The report says that individual companies’ methane emissions are also comparable to countries’ livestock-related methane emissions. Methane emissions from JBS—the world’s largest meat processor—exceed the combined livestock methane emissions of France, Germany, Canada, and New Zealand or compare to 55% of U.S. livestock methane. The Dairy Farmers of America, the company that contributes the most methane from dairy, produces emissions comparable to the UK’s livestock emissions.

The overall greenhouse gas emissions—including CO2—from the 15 companies exceed those of oil companies such as ExxonMobil, BP, and Shell.

According to Climate Change 2022: Mitigation of Climate Change, a report from the United Nations’ Intergovernmental Panel on Climate Change, shifting diets from meat and other animal products to plant-based diets has a high potential for reducing carbon footprints and mitigating climate change, as well as improving human health.

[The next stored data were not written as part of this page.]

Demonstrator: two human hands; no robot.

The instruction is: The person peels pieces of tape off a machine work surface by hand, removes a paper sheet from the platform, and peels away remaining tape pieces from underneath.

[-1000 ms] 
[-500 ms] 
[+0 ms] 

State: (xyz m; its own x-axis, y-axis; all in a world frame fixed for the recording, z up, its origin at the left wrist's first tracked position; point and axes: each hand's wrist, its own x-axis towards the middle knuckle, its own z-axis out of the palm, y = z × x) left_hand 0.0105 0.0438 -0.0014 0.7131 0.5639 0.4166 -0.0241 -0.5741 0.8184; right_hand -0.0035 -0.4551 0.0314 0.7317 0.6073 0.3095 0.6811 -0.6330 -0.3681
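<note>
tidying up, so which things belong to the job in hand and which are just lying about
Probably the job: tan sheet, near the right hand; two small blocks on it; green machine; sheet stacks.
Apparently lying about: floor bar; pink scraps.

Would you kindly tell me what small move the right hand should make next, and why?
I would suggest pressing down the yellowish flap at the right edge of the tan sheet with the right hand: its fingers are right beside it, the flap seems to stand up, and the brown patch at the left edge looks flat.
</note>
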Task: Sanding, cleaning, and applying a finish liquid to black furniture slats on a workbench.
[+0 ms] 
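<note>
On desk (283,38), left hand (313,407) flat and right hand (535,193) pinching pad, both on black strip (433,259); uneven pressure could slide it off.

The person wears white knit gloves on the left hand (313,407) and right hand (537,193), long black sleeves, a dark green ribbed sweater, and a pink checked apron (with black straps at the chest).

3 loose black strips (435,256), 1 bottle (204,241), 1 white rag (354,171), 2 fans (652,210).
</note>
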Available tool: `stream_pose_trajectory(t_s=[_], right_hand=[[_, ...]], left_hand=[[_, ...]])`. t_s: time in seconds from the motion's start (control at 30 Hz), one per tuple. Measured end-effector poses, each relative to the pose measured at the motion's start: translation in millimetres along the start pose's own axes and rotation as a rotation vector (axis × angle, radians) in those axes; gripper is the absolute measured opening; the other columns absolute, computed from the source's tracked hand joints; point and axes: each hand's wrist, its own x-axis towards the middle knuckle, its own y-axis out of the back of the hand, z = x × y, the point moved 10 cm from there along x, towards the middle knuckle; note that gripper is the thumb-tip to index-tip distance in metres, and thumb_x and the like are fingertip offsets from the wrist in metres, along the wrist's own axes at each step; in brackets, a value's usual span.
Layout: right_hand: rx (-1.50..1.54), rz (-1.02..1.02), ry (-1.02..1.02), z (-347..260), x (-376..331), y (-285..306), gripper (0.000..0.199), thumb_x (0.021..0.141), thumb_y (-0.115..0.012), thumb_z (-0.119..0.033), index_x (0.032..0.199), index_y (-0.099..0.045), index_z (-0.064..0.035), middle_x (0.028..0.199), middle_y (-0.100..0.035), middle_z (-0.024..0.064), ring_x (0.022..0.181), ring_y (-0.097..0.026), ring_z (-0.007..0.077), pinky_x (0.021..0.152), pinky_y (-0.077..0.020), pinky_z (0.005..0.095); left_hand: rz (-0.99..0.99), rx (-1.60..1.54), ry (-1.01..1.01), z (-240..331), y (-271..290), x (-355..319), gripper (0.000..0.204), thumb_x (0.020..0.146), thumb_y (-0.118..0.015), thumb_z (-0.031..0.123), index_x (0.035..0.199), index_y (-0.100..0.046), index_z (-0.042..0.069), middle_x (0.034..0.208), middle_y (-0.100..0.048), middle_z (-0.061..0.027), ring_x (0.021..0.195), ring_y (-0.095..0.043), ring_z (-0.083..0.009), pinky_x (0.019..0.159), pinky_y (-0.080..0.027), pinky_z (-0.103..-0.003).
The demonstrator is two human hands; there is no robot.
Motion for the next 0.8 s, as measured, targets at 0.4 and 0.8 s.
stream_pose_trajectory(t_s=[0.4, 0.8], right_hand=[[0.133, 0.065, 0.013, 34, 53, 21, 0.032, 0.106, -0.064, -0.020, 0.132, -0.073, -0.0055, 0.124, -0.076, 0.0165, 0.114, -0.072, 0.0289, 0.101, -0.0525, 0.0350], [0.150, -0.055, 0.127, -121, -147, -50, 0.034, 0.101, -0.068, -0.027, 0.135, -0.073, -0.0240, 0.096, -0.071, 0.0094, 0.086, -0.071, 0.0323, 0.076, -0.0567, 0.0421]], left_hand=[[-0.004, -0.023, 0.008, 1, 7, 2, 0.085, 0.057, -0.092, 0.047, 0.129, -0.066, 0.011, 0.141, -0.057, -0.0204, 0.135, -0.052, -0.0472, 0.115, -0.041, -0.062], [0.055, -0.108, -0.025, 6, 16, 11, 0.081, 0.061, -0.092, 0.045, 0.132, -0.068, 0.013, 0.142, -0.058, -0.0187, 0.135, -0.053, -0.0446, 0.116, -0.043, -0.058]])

The authors of Climate Change 2022 say that studies demonstrate that a shift to plant-based diets rich in pulses, nuts, fruits, and vegetables could lead to substantial reduction of greenhouse gas emissions as compared to current dietary patterns in most industrialized countries. The report says that other co-benefits include lowering the risk of cardiovascular disease, type 2 diabetes, and reducing mortality from diet-related noncommunicable diseases.